The mayor's office has committed to resolving the ongoing discrepancies in Baltimore City Fire Department's interpretation of Appendix D of the International Fire Code. We believe that the likely resolution will be in the form of an emergency access commission that reviews and grants or rejects exceptions to the current interpretation of Appendix D. We have a number of concerns with this approach, including that it will inevitably lead to inconsistency as major developers will spend the time to lobby for exemptions while smaller development projects or city projects like street re-design likely will simply stick with the code as written--which will be bad for urban design and street safety.

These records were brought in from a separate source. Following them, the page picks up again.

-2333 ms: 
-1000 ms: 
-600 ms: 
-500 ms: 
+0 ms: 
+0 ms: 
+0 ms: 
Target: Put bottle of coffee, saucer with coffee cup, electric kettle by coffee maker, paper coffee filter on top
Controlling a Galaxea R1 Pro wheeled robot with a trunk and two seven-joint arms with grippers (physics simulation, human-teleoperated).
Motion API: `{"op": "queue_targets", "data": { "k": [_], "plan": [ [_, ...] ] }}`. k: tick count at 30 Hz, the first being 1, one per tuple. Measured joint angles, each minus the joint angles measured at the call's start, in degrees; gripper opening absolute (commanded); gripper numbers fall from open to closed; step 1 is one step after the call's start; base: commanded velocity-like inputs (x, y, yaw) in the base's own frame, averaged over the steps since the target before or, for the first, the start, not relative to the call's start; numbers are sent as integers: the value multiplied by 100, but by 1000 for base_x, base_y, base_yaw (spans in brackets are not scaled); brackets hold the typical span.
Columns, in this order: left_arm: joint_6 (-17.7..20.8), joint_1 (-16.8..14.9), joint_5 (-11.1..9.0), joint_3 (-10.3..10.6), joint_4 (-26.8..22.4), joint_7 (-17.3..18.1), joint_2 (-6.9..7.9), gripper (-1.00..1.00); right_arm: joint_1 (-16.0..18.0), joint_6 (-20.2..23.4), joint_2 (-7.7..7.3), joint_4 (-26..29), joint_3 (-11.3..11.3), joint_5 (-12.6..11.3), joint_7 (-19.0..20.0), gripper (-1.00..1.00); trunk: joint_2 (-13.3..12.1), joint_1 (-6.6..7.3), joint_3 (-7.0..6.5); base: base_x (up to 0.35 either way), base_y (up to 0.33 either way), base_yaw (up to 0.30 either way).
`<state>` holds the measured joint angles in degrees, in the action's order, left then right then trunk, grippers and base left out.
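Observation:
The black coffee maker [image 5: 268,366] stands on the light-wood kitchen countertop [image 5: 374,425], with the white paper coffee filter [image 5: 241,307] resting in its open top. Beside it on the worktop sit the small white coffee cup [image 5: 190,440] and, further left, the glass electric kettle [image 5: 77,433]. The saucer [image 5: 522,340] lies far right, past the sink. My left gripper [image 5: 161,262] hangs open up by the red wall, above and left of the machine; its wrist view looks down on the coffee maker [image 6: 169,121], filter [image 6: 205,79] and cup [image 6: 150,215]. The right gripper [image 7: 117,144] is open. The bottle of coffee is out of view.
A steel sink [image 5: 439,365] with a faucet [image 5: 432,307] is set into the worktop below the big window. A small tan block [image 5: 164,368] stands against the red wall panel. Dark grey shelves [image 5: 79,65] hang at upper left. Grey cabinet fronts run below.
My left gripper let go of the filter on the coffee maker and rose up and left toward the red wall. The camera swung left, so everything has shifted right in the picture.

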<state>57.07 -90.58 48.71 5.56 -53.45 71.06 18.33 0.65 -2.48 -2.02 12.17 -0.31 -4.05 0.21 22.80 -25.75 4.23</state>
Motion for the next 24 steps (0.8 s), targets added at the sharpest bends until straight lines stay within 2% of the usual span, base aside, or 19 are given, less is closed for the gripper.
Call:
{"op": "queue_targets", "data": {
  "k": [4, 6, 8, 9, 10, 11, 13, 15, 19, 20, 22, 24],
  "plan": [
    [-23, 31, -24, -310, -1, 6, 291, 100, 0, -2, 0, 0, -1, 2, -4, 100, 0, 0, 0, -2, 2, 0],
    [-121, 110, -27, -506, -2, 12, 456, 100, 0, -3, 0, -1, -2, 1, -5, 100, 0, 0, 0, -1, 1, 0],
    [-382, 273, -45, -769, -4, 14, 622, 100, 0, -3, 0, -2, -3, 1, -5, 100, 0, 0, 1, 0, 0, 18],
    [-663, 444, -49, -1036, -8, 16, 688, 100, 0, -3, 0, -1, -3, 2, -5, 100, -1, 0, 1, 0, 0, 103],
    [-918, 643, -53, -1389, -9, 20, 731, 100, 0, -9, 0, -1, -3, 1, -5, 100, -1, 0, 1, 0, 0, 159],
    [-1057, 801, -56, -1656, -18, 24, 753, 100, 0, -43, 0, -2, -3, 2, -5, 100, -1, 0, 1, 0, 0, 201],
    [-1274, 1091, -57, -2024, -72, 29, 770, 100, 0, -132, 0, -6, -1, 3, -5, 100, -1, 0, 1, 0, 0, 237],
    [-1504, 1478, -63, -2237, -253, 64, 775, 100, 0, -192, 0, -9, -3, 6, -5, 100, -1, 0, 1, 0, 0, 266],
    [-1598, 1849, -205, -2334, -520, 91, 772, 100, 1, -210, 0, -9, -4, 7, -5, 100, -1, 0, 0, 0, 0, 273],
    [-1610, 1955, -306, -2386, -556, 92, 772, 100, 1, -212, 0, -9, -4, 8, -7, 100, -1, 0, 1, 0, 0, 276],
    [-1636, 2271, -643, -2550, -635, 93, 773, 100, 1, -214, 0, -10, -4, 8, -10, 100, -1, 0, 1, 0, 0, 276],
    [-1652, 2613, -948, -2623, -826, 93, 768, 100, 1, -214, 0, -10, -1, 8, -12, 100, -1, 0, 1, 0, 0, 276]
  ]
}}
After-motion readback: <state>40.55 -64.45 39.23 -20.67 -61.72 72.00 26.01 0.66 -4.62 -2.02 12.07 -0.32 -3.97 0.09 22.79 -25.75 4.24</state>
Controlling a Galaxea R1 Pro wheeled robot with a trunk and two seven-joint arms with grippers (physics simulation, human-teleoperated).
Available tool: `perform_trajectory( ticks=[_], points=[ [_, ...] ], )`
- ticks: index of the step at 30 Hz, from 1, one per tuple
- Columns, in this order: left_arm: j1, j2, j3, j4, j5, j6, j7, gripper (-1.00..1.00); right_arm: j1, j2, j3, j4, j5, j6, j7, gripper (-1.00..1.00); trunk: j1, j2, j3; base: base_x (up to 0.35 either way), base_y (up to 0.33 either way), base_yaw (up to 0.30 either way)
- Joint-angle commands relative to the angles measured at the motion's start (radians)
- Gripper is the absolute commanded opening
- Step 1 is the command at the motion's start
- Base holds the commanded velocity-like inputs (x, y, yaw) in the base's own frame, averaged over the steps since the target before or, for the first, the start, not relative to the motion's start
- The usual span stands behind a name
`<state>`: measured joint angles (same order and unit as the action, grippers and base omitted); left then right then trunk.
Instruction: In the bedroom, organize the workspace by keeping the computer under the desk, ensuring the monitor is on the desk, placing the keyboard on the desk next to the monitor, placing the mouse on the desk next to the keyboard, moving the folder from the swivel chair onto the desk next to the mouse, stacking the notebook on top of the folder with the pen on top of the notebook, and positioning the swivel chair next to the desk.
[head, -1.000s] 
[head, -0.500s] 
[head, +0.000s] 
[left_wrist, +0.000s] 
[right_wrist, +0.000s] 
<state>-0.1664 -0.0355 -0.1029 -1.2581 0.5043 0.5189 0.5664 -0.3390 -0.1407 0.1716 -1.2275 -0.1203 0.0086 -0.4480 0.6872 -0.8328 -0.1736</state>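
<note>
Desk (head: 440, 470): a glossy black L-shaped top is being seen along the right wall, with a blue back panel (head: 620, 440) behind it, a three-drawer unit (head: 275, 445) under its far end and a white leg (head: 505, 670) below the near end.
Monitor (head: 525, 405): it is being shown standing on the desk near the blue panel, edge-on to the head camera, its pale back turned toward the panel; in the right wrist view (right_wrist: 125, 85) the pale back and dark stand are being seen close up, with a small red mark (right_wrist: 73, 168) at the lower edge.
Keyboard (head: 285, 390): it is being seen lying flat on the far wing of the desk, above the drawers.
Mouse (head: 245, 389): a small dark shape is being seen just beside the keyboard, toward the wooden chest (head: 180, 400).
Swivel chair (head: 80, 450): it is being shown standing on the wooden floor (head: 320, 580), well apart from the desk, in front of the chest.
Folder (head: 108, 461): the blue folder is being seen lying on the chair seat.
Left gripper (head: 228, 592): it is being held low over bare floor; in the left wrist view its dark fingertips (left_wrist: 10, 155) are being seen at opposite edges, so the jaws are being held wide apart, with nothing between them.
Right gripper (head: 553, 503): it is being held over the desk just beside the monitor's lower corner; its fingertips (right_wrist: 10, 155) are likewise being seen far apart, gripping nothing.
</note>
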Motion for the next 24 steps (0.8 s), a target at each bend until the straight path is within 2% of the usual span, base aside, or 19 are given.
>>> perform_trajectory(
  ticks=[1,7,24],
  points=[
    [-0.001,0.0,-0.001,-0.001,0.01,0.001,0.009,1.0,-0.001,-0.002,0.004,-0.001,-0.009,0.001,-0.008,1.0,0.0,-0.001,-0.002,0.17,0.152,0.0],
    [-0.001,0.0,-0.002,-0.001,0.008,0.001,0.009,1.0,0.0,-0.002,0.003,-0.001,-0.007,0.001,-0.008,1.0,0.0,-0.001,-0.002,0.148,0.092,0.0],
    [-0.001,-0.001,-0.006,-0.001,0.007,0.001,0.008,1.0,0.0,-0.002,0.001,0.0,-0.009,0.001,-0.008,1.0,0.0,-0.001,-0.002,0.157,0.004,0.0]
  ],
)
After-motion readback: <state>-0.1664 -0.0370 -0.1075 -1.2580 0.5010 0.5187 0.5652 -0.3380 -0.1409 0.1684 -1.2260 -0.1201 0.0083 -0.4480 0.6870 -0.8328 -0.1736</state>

As we continue to discuss a permanent resolution, inconsistency is rampant. The Fire Department demanded a re-design of Potomac Street, adjacent to two story rowhomes, but demanded no such re-design for Preston Gardens, adjacent to several hundred foot tall buildings, despite clear width on these streets being the same.
We have sent the below letter to the Baltimore City Planning Commission about several major development projects on the commission agenda tomorrow that fail to meet BCFD's current interpretation of Appendix D of the IFC.
We want to be clear that we support good urban development. We don't want the fire code to hold these projects up either. But we just don't understand how these projects can move forward while BCFD demands re-design of major bicycle infrastructure projects that would have created similar or even better fire access conditions than these developments.